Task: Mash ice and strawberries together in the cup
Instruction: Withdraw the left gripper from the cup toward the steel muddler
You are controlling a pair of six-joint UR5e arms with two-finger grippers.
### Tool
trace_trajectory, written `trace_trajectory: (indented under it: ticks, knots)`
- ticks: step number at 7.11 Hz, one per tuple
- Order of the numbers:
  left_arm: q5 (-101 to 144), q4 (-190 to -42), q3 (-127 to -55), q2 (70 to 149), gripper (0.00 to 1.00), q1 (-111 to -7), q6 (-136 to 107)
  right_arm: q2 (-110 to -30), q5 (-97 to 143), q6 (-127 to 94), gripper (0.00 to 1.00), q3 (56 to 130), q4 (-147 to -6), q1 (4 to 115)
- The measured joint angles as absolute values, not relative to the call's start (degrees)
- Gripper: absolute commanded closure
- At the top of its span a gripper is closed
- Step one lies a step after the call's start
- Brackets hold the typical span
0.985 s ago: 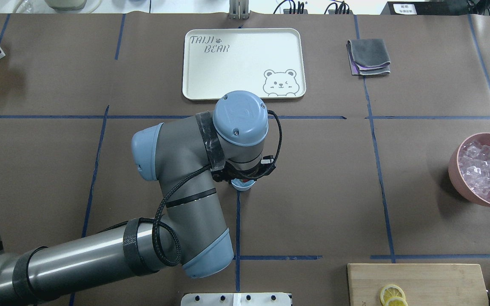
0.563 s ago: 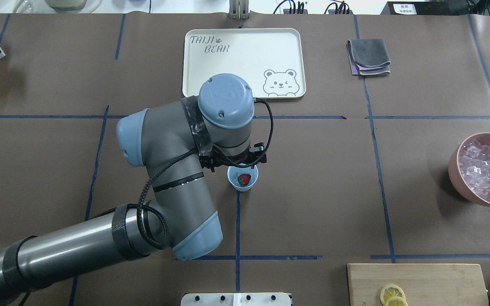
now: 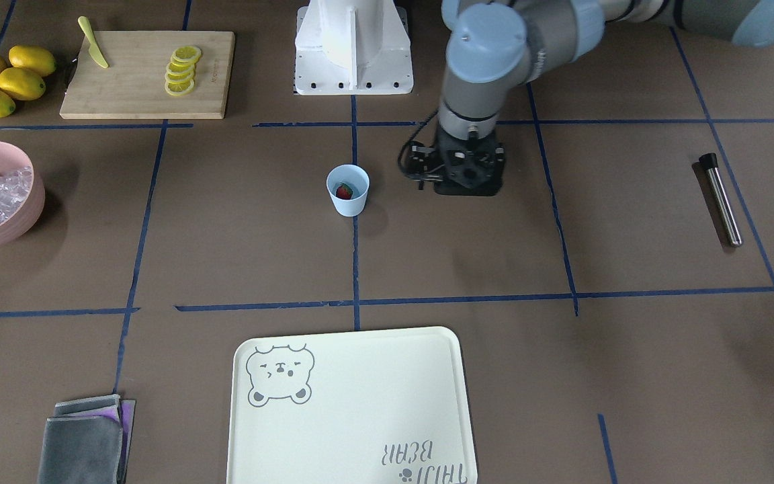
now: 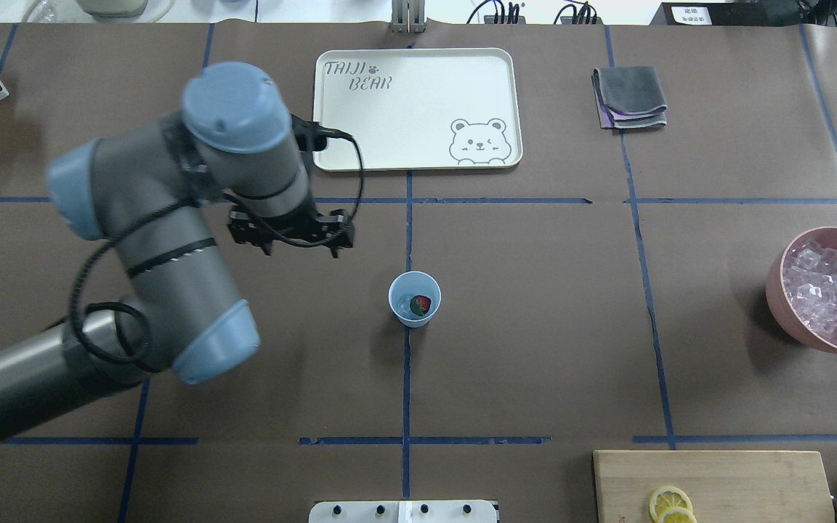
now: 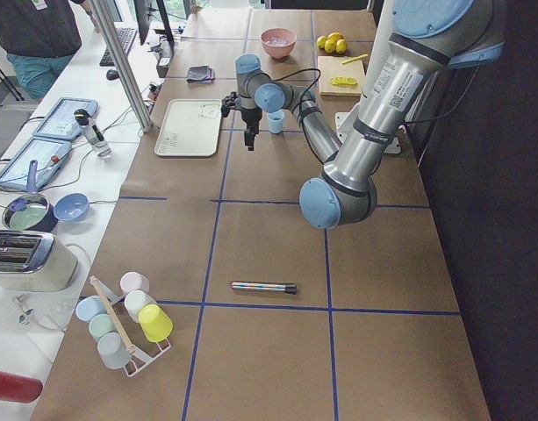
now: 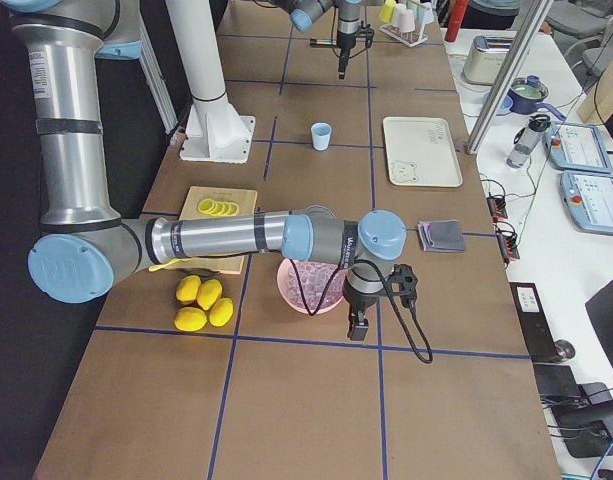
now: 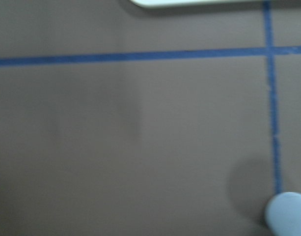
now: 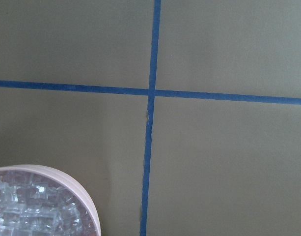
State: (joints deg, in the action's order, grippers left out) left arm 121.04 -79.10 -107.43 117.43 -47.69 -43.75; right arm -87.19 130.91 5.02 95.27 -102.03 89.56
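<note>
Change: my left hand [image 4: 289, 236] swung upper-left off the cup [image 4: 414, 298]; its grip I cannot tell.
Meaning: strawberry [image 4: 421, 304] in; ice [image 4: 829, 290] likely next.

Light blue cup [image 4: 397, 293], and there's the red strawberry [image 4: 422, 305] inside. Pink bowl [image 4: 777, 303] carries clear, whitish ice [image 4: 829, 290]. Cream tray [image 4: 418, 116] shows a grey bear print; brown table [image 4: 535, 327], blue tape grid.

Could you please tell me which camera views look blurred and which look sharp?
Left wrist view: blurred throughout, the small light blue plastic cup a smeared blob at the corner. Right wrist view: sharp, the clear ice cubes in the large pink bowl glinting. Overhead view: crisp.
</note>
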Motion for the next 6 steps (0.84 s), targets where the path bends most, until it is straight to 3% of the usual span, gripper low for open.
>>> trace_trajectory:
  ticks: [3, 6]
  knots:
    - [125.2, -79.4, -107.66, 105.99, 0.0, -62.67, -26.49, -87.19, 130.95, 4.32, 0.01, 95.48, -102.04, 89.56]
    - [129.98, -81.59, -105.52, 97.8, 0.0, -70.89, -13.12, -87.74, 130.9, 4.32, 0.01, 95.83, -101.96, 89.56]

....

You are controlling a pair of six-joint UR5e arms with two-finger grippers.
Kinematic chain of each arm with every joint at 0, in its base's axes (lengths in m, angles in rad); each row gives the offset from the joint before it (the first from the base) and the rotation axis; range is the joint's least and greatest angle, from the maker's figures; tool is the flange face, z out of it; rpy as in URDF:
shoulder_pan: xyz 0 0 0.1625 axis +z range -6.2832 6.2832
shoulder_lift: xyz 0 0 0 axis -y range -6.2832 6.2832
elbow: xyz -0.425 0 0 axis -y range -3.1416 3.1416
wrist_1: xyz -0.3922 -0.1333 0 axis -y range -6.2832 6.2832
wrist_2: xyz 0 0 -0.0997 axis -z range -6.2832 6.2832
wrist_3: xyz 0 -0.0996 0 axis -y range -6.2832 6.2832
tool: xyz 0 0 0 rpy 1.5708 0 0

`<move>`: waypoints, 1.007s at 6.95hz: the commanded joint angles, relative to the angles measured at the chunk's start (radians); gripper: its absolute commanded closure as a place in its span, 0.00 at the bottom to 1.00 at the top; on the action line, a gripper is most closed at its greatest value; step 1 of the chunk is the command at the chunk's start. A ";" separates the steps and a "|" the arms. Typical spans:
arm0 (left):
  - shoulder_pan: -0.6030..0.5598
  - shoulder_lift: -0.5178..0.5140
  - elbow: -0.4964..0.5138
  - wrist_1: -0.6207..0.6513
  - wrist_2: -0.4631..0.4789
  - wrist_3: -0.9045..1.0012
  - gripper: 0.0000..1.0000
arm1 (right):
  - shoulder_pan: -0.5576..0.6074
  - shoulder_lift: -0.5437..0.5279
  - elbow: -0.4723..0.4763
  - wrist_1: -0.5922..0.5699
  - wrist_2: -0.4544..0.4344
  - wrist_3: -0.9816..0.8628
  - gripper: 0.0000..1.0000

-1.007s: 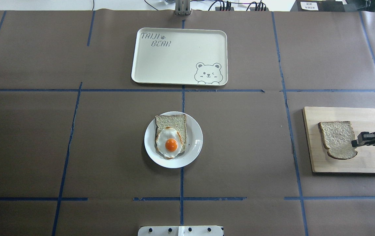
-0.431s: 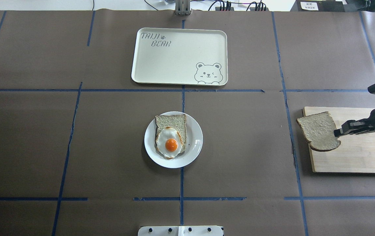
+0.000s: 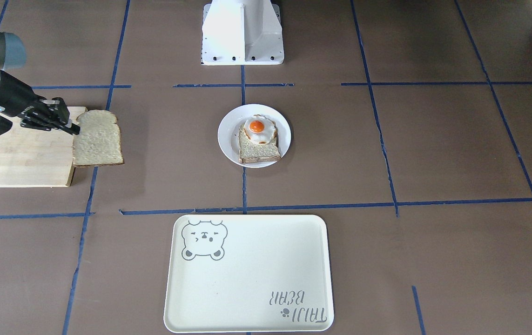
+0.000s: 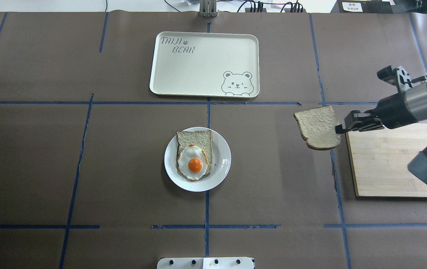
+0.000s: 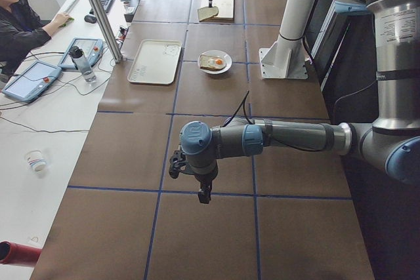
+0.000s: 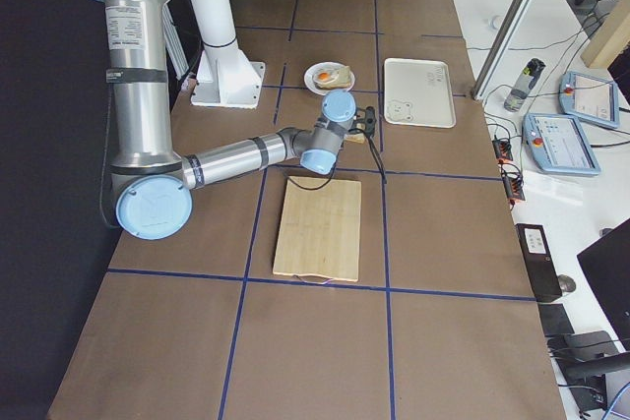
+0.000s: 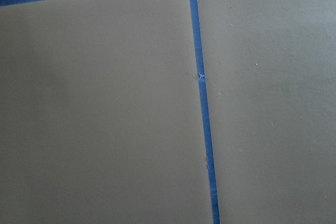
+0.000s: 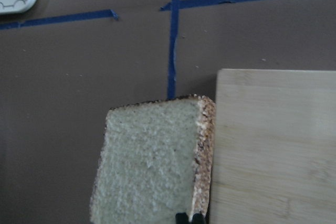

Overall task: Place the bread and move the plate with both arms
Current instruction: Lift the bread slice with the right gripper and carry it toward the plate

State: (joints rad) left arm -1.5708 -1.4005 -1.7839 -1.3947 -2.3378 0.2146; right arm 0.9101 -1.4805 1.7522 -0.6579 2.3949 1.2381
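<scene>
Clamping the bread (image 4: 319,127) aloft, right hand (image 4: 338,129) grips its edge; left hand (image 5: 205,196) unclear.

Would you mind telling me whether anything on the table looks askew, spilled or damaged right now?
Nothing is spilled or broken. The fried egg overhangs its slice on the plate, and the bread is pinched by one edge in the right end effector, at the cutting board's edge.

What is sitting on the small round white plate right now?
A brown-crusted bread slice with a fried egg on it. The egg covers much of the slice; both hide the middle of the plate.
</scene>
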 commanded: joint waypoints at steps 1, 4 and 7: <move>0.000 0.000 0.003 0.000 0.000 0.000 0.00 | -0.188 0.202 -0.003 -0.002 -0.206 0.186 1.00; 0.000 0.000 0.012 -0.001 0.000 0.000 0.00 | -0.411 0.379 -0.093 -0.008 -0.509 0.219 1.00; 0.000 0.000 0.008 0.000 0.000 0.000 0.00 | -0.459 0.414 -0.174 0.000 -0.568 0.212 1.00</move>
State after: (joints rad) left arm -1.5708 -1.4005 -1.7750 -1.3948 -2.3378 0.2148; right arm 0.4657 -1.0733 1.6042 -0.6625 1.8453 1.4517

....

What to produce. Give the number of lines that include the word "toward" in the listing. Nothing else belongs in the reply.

Response for this exercise. 2